PROVIDED RECORDS

▽

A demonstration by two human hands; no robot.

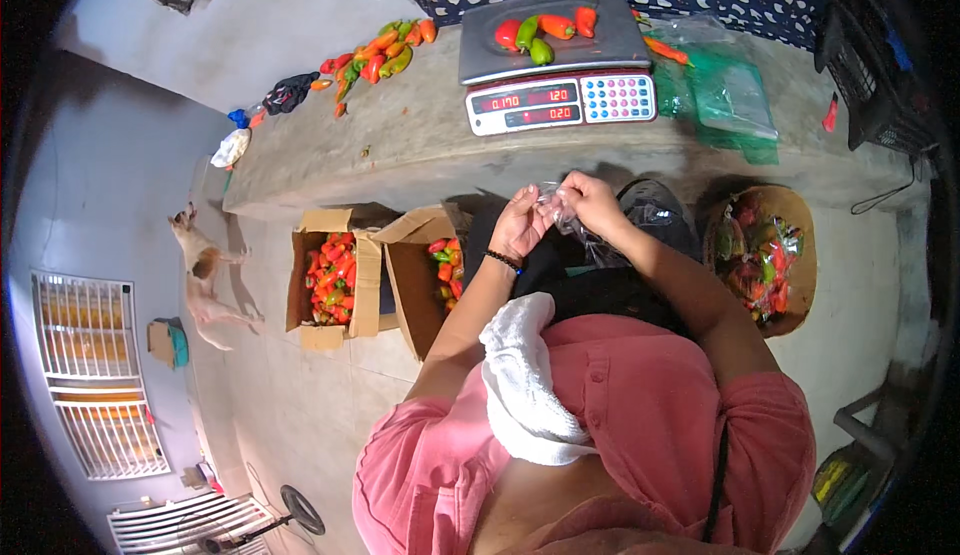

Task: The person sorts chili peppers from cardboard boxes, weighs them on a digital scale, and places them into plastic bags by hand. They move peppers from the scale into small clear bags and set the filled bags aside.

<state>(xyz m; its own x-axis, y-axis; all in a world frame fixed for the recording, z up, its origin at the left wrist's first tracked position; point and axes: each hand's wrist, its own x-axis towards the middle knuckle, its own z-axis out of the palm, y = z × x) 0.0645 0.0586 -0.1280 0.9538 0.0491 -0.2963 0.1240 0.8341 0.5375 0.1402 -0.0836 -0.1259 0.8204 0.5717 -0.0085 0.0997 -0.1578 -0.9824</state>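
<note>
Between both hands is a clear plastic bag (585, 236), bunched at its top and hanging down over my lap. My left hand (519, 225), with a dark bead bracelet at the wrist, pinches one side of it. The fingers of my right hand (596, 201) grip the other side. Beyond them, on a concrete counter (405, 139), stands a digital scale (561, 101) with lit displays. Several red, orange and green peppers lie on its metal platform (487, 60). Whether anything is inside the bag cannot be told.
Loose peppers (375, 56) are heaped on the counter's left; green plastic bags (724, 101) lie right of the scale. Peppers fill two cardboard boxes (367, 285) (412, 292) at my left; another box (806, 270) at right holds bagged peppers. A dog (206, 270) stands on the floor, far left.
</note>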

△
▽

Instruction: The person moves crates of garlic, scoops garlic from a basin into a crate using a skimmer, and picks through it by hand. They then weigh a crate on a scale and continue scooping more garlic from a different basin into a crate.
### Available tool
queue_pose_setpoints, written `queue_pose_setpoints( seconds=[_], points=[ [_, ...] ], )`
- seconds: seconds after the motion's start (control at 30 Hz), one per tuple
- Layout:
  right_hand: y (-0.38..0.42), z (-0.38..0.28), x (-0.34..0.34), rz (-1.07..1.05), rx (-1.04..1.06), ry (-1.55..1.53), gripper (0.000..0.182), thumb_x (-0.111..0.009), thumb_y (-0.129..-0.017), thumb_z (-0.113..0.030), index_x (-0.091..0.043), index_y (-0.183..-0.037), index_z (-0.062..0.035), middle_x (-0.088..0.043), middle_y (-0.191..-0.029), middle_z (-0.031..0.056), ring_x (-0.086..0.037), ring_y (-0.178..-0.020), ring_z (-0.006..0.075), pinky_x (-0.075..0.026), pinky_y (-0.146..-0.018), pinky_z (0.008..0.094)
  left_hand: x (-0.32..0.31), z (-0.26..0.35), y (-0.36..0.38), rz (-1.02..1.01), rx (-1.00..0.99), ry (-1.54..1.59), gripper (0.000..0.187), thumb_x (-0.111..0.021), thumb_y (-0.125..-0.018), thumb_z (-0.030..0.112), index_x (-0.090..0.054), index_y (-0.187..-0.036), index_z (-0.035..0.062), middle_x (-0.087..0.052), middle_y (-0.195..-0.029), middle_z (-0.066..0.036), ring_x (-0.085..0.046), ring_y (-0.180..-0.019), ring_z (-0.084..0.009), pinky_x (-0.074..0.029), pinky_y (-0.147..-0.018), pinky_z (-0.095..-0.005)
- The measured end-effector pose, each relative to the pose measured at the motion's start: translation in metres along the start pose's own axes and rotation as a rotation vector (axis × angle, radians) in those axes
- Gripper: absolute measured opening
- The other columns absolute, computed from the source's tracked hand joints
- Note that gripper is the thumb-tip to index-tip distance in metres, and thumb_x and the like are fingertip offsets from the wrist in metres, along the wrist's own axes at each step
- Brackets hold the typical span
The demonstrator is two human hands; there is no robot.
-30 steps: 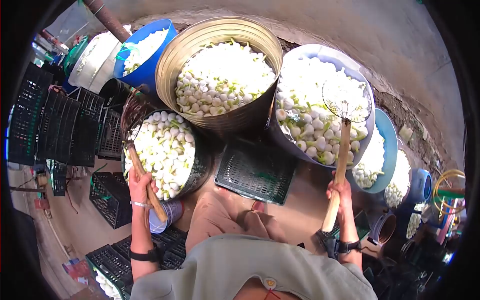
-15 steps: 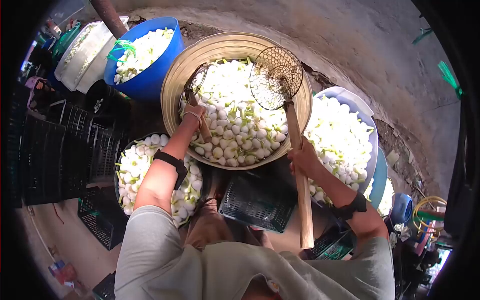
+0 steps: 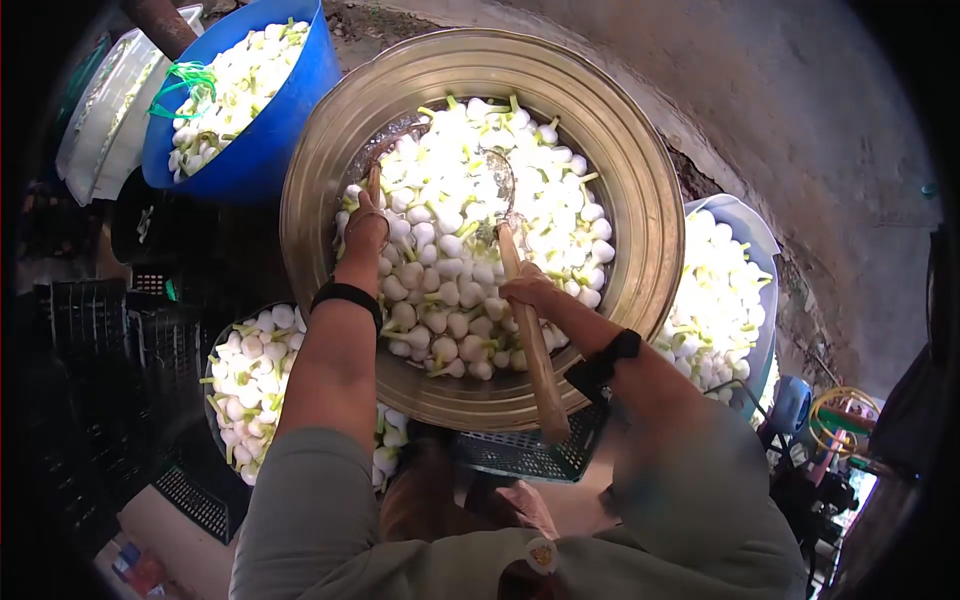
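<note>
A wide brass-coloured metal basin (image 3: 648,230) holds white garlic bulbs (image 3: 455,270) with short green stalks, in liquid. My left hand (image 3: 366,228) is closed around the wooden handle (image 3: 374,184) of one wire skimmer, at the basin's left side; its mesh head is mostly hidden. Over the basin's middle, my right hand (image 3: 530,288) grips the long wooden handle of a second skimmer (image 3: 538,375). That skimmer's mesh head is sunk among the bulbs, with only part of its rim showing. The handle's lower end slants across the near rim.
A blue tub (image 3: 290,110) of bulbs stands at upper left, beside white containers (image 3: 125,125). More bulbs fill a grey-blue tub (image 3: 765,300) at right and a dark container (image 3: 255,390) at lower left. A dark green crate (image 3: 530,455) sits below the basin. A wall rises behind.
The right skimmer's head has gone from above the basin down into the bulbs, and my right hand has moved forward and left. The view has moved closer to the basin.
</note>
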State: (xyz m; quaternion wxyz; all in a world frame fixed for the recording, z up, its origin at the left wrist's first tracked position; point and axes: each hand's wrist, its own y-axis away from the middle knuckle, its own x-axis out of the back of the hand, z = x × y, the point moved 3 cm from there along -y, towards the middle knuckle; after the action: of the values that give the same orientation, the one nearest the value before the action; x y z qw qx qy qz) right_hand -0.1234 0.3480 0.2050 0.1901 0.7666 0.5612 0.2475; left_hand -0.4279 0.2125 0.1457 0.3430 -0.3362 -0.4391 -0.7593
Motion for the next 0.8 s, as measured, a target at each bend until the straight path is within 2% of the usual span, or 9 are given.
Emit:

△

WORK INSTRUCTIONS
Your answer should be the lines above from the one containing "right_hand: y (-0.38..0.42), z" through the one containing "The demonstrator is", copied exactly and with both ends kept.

RESULT OF THIS EXERCISE
  right_hand: y (-0.38..0.42), z (-0.38..0.28), x (-0.34..0.34), rz (-1.07..1.05), rx (-1.04..1.06), ry (-1.55..1.53), gripper (0.000..0.182), thumb_x (-0.111..0.009), thumb_y (-0.129..-0.017), thumb_z (-0.113..0.030), index_x (-0.091..0.043), index_y (-0.183..-0.037), index_z (-0.062..0.035), middle_x (-0.088..0.043), middle_y (-0.191..-0.029), middle_z (-0.031..0.056), ring_x (-0.086..0.037), ring_y (-0.178..-0.020), ring_z (-0.006..0.075), pinky_x (-0.075..0.026), pinky_y (-0.146..-0.018), pinky_z (0.008..0.094)
  left_hand: x (-0.32..0.31), z (-0.26..0.35), y (-0.36..0.38), rz (-1.02..1.01), rx (-1.00..0.99), ry (-1.54..1.59), gripper (0.000..0.187), thumb_x (-0.111..0.021), thumb_y (-0.125..-0.018), thumb_z (-0.030..0.112), index_x (-0.090..0.054), index_y (-0.187..-0.036), index_z (-0.035..0.062), middle_x (-0.087..0.052), middle_y (-0.195..-0.029), middle_z (-0.066..0.036), ring_x (-0.085..0.046), ring_y (-0.180..-0.019), ring_z (-0.084..0.009), pinky_x (-0.074..0.029), pinky_y (-0.147..-0.018), pinky_z (-0.095..-0.005)
- The measured end-effector pose, each relative to the pose measured at the motion's start: translation in metres along the start pose's own axes and rotation as a rotation vector (axis × angle, radians) in those axes
- Gripper: absolute measured opening
- The other columns absolute, computed from the source's tracked hand joints
- Note that gripper is the thumb-tip to index-tip distance in metres, and thumb_x and the like are fingertip offsets from the wrist in metres, along the wrist's own axes at each step
- Brackets hold the typical span
The demonstrator is two human hands; there is no robot.

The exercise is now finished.